*Assignment*:
Nothing but the lines from the top of the following entries through the line with "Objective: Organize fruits" should be printed, exactly as they are.

── Available data ──

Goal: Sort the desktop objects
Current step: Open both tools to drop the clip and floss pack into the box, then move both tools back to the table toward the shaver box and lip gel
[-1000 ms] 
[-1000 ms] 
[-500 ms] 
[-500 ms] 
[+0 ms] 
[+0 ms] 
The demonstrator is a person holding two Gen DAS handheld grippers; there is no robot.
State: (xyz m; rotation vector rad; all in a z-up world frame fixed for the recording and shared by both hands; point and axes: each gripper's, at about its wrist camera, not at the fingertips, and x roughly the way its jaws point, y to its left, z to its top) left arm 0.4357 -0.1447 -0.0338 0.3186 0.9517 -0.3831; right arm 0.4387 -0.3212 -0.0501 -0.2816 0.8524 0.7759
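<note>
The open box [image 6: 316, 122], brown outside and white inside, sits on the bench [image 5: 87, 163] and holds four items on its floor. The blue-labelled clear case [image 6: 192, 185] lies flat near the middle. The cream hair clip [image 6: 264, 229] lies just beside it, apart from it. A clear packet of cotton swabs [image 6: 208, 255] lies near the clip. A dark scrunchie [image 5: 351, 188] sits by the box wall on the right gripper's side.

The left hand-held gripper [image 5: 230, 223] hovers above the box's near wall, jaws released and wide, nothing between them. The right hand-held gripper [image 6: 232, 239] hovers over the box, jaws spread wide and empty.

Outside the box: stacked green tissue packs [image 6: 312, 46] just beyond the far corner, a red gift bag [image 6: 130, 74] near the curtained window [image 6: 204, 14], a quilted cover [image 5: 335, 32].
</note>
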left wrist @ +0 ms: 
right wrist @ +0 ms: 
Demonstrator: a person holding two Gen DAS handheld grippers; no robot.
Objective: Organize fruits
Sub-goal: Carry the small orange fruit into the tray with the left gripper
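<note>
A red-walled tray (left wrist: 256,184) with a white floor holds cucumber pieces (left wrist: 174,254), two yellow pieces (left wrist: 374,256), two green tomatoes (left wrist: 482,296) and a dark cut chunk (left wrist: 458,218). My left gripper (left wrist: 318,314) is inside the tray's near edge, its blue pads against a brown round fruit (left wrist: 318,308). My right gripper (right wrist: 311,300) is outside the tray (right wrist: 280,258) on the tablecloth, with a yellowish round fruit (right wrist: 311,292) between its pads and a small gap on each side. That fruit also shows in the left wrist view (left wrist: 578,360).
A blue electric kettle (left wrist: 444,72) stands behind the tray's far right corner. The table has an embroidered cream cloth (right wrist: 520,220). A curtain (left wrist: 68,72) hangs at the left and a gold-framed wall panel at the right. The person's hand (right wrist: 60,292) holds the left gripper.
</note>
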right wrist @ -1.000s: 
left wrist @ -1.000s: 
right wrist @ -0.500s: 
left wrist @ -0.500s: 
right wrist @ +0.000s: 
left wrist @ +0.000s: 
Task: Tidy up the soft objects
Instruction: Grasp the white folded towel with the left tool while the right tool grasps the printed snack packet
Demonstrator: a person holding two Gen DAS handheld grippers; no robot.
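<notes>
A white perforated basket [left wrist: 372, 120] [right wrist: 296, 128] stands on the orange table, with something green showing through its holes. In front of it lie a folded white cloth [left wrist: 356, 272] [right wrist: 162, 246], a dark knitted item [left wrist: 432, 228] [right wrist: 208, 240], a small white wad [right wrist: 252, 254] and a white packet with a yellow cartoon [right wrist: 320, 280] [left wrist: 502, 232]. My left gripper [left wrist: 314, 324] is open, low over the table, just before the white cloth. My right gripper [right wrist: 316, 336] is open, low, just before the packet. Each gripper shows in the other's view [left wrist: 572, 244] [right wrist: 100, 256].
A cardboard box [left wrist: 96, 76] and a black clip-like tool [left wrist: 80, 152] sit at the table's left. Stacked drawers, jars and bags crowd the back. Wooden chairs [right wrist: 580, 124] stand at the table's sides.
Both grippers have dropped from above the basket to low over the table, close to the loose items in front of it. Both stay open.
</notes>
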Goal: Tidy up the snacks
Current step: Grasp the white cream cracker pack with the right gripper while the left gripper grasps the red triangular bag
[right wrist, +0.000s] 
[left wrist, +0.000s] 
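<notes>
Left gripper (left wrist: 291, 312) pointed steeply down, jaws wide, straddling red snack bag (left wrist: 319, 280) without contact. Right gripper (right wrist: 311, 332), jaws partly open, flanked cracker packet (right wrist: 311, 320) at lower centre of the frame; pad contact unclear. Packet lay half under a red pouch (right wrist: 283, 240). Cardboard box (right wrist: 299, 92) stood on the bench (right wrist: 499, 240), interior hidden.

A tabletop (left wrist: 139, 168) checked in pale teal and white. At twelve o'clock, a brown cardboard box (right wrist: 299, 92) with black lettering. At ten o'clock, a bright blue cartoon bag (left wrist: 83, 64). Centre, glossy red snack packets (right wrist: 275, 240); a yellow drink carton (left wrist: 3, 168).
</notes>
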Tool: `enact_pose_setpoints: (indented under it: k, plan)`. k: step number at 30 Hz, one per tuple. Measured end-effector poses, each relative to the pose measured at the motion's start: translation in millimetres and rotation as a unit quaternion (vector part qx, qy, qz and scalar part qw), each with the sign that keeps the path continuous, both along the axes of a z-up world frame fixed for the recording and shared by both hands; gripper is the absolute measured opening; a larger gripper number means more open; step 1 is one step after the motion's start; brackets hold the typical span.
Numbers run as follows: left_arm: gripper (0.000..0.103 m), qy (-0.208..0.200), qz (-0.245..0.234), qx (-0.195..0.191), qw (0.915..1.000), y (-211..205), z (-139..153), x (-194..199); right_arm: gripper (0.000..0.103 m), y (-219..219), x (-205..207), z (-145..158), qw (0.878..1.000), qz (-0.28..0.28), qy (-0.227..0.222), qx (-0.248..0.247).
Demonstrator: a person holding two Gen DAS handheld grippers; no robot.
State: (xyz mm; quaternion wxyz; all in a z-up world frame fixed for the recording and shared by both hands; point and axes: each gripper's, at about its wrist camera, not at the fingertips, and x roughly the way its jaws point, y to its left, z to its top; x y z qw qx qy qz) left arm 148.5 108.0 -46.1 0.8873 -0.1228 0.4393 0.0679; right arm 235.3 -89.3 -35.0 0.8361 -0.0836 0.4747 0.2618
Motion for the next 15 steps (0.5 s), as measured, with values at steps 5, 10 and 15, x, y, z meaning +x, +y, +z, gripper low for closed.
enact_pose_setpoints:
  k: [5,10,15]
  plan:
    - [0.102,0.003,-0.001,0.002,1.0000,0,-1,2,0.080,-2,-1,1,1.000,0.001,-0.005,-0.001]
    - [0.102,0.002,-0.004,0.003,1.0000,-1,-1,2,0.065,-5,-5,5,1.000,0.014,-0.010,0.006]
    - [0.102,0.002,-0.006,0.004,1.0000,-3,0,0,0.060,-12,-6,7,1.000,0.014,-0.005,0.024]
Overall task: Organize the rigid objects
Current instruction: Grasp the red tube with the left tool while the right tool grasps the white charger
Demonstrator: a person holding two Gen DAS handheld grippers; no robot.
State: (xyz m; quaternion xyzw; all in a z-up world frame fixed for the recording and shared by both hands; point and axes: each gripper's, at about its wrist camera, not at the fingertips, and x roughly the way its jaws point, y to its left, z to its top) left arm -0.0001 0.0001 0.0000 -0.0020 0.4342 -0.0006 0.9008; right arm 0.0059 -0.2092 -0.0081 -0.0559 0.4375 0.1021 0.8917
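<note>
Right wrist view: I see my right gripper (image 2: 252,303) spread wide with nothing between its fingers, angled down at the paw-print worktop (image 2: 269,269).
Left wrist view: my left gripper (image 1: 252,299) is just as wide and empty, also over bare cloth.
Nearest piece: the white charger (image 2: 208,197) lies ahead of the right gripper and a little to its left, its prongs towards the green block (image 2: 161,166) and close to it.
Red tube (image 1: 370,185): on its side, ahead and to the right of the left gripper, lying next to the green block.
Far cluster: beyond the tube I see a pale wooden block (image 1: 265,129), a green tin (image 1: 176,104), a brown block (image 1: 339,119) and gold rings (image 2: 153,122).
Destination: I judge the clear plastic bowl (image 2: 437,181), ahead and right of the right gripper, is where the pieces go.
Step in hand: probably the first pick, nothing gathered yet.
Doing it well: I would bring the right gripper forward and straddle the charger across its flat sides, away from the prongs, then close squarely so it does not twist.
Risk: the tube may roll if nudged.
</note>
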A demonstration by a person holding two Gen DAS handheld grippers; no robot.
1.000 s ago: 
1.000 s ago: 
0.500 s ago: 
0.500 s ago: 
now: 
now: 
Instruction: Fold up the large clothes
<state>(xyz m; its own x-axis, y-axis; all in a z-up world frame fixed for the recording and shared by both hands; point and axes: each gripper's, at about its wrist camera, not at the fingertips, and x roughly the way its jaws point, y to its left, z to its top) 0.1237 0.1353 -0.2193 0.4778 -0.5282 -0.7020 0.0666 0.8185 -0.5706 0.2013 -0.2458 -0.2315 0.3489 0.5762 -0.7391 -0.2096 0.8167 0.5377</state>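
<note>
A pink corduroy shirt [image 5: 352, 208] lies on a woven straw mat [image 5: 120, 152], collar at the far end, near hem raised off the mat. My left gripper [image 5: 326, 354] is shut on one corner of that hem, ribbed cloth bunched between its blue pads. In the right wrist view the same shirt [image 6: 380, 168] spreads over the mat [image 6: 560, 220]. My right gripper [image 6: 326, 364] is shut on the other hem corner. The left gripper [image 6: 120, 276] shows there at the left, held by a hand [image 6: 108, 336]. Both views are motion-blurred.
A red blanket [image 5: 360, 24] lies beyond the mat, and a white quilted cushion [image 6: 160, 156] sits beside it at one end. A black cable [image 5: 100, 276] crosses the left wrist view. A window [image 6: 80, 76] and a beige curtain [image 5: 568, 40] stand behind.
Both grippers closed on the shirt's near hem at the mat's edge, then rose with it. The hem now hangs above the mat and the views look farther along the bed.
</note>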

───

*Response to the task*:
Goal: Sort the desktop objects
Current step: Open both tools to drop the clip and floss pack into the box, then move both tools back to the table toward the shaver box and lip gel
[-1000 ms] 
[-1000 ms] 
[-500 ms] 
[-500 ms] 
[+0 ms] 
[+0 ms] 
The demonstrator is a person holding two Gen DAS handheld grippers; there is no robot.
State: (xyz m; rotation vector rad; all in a z-up world frame fixed for the recording and shared by both hands; point and axes: each gripper's, at about its wrist camera, not at the fingertips, and x roughly the way its jaws point, y to its left, z to its top) left arm 0.4357 -0.1447 -0.0338 0.3186 0.9517 -0.3831; right arm 0.4387 -0.3212 -0.0501 -0.2816 0.8524 0.7759
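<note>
The open box [image 6: 316, 122], brown outside and white inside, sits on the bench [image 5: 87, 163] and holds four items on its floor. The blue-labelled clear case [image 6: 192, 185] lies flat near the middle. The cream hair clip [image 6: 264, 229] lies just beside it, apart from it. A clear packet of cotton swabs [image 6: 208, 255] lies near the clip. A dark scrunchie [image 5: 351, 188] sits by the box wall on the right gripper's side.

The left hand-held gripper [image 5: 230, 223] hovers above the box's near wall, jaws released and wide, nothing between them. The right hand-held gripper [image 6: 232, 239] hovers over the box, jaws spread wide and empty.

Outside the box: stacked green tissue packs [image 6: 312, 46] just beyond the far corner, a red gift bag [image 6: 130, 74] near the curtained window [image 6: 204, 14], a quilted cover [image 5: 335, 32].
</note>
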left wrist @ +0 ms: 
right wrist @ +0 ms: 
Demonstrator: a person holding two Gen DAS handheld grippers; no robot.
Objective: Organize fruits

There is nothing else to this exercise.